Assigned task:
In the listing below, identify each line with the word "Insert" and return those lines.

.....

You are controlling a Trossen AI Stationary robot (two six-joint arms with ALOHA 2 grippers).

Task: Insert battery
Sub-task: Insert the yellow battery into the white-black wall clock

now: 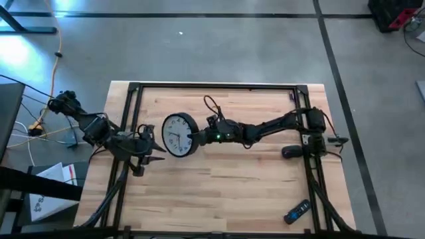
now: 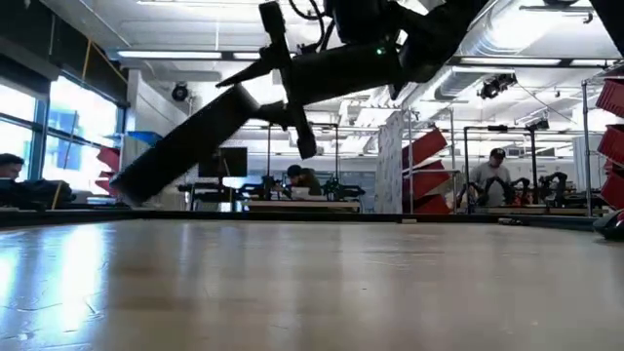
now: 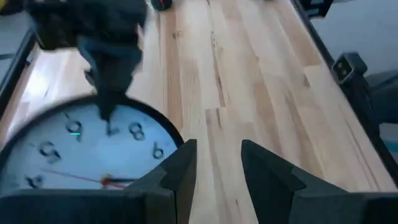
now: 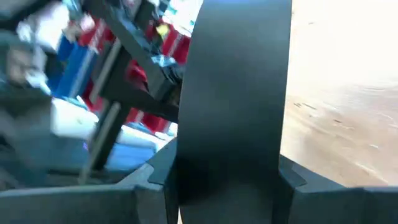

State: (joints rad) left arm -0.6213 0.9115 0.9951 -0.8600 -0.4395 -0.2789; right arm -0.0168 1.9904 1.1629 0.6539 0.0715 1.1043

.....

Response below:
Task: Insert battery
Sub-task: Insert the yellow battery into the white-black wall clock

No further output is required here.